§ **Exercise prompt**: Copy out each line of the data that contains "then".

● ● ●

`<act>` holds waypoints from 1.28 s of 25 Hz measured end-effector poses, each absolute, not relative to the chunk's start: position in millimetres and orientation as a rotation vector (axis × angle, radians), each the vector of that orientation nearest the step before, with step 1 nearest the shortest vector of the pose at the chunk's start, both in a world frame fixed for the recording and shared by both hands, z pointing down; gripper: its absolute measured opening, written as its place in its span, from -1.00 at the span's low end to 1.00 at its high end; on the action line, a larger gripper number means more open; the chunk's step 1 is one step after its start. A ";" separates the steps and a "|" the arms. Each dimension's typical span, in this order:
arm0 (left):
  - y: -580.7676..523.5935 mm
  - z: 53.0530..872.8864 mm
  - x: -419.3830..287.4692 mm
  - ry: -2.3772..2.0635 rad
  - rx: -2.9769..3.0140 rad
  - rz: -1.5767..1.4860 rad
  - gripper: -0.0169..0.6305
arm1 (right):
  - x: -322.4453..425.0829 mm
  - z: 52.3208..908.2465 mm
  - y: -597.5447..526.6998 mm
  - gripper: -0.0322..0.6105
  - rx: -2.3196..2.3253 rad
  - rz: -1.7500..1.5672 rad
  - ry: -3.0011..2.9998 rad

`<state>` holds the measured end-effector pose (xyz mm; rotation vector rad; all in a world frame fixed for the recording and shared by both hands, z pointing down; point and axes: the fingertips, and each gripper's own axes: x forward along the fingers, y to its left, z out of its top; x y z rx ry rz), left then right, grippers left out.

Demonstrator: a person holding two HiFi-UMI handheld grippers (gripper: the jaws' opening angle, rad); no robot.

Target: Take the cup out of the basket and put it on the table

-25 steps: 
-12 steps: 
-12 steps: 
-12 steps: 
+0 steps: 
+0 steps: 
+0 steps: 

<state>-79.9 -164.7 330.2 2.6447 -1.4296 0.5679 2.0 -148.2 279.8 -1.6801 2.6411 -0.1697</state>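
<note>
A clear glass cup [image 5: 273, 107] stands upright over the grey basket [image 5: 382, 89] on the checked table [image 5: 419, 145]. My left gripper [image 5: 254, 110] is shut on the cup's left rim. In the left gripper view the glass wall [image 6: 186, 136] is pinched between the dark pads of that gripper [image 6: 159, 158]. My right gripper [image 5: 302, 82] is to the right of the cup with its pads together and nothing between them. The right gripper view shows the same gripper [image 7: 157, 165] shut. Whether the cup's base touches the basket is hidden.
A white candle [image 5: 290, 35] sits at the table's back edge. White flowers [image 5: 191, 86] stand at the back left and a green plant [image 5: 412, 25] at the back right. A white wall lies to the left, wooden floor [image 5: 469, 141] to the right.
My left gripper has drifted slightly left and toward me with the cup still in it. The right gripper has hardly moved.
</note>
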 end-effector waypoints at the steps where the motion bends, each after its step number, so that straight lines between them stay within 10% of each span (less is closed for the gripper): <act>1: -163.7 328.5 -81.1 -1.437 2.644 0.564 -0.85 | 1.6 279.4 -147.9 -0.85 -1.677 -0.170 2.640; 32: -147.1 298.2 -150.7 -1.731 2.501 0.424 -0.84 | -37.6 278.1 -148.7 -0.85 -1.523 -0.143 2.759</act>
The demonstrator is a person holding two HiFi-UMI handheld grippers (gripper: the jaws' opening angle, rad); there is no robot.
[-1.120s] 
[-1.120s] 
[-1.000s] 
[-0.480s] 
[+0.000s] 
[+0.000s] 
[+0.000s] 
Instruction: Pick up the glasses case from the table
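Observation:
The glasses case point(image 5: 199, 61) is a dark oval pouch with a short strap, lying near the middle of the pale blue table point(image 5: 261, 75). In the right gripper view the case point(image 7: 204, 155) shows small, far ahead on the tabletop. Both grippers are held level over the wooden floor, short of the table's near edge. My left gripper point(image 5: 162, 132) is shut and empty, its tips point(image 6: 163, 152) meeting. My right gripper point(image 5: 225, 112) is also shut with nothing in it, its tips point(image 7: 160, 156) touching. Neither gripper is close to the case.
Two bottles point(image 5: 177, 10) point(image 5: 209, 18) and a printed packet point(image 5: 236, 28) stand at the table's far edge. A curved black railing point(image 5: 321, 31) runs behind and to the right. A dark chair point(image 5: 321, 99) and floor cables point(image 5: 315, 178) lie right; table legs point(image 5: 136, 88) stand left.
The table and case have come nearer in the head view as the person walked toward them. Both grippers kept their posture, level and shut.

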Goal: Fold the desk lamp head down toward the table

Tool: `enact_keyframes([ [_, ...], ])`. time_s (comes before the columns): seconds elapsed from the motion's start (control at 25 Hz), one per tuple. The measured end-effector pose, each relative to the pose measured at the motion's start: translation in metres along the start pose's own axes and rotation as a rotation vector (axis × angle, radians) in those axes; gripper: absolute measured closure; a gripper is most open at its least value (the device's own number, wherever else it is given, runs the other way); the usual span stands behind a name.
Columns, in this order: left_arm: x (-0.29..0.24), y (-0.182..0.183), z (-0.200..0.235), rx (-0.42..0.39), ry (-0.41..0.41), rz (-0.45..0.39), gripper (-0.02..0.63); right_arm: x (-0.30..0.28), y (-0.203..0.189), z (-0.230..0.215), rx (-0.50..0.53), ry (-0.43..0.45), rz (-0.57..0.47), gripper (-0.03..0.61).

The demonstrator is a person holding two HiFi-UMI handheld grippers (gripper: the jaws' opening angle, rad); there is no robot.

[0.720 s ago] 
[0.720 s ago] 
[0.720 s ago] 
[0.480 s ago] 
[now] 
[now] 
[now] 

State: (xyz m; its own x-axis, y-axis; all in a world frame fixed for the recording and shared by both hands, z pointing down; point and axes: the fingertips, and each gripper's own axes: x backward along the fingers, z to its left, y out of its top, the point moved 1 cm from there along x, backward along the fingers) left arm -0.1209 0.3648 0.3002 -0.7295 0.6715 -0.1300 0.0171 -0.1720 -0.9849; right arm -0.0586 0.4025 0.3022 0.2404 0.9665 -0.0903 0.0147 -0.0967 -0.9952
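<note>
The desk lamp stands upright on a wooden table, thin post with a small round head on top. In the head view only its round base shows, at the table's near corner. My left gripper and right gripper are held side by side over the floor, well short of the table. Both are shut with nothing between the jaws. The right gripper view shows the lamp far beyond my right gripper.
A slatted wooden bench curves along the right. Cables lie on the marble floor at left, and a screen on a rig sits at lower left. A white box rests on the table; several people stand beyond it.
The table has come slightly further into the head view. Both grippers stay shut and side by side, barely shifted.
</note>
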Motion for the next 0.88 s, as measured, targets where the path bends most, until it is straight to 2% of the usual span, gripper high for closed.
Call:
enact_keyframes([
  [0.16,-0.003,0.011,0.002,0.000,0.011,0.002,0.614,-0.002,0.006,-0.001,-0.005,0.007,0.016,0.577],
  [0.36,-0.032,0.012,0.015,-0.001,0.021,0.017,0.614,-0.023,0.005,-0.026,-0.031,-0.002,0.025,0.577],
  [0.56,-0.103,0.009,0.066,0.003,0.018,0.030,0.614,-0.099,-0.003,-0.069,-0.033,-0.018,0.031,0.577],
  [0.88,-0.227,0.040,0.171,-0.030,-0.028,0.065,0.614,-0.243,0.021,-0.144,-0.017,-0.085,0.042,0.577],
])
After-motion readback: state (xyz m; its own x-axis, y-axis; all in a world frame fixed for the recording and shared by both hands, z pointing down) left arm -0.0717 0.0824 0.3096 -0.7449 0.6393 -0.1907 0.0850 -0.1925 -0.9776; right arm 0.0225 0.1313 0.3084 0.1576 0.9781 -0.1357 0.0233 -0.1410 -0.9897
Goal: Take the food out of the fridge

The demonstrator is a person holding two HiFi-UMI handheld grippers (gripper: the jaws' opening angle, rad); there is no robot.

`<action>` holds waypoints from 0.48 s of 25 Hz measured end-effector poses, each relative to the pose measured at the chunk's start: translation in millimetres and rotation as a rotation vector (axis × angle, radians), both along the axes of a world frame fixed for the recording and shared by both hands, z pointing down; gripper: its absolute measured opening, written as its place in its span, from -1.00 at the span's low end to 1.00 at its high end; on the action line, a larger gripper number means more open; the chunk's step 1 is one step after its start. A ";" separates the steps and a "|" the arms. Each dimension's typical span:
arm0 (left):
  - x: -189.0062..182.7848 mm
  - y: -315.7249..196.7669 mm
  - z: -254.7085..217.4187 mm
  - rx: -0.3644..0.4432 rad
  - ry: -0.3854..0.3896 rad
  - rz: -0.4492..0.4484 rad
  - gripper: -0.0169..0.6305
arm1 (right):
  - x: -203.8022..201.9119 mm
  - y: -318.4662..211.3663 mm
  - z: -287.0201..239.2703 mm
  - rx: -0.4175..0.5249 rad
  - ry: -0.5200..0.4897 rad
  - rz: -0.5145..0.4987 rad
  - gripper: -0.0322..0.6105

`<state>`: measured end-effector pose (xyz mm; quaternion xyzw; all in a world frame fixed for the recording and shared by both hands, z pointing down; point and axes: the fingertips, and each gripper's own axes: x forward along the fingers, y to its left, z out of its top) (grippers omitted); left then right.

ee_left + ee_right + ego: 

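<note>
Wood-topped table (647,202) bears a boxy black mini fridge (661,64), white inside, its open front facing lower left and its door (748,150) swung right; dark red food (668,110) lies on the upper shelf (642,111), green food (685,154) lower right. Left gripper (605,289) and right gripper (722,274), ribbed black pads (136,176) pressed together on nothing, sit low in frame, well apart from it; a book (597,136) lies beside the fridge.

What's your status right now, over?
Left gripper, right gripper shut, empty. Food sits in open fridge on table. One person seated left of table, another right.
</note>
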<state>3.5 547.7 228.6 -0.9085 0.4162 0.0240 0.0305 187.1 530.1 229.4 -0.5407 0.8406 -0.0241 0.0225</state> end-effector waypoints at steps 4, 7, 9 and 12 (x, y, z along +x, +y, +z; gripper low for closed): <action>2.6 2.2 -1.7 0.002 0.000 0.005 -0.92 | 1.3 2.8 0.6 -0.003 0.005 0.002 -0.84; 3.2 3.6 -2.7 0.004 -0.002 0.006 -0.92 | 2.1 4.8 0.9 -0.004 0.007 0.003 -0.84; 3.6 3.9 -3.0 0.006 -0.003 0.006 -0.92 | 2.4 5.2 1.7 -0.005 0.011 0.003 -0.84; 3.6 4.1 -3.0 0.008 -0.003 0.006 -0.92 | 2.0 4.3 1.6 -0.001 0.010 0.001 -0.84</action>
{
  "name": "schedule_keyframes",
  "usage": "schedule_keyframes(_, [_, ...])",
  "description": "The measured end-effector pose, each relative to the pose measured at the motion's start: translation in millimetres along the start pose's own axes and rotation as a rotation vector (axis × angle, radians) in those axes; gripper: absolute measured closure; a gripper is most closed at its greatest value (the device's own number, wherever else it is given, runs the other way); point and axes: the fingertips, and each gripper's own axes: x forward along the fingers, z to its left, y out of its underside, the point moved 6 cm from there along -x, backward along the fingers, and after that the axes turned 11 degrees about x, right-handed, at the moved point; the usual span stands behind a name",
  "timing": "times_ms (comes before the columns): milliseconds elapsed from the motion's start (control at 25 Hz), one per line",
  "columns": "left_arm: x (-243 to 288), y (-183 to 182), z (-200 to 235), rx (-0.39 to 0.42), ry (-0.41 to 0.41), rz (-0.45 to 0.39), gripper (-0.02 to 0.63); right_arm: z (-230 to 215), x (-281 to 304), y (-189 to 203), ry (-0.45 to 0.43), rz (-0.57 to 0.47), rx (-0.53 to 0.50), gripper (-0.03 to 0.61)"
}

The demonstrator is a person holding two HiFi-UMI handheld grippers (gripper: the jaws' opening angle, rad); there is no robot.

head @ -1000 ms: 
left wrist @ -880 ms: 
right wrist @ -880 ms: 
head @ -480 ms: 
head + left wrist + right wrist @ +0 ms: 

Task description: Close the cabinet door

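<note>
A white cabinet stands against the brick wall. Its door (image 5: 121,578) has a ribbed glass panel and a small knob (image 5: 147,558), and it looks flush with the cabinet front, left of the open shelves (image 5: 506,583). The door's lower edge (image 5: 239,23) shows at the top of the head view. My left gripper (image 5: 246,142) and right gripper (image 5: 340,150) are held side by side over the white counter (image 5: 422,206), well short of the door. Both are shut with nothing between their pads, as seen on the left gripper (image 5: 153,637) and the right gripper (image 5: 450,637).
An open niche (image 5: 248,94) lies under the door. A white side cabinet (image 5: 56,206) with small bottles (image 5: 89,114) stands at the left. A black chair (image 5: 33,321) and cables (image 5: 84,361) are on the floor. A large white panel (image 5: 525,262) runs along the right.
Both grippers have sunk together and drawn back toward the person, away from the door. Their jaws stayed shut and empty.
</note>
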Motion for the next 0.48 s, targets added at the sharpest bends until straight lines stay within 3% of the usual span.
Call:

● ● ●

§ **Worked solution**:
`<state>` holds the measured end-effector pose (xyz mm; rotation vector rad; all in a world frame fixed for the recording and shared by both hands, z pointing down; point and axes: the fingertips, and each gripper's own axes: x forward along the fingers, y to its left, z out of its top; x y z rx ry rz), left then right, grippers left out.
`<state>`: measured end-effector pose (xyz mm; quaternion xyzw; all in a world frame fixed for the recording and shared by both hands, z pointing down; point and axes: the fingertips, and each gripper's own axes: x forward along the fingers, y to its left, z out of its top) (grippers omitted); left then right.

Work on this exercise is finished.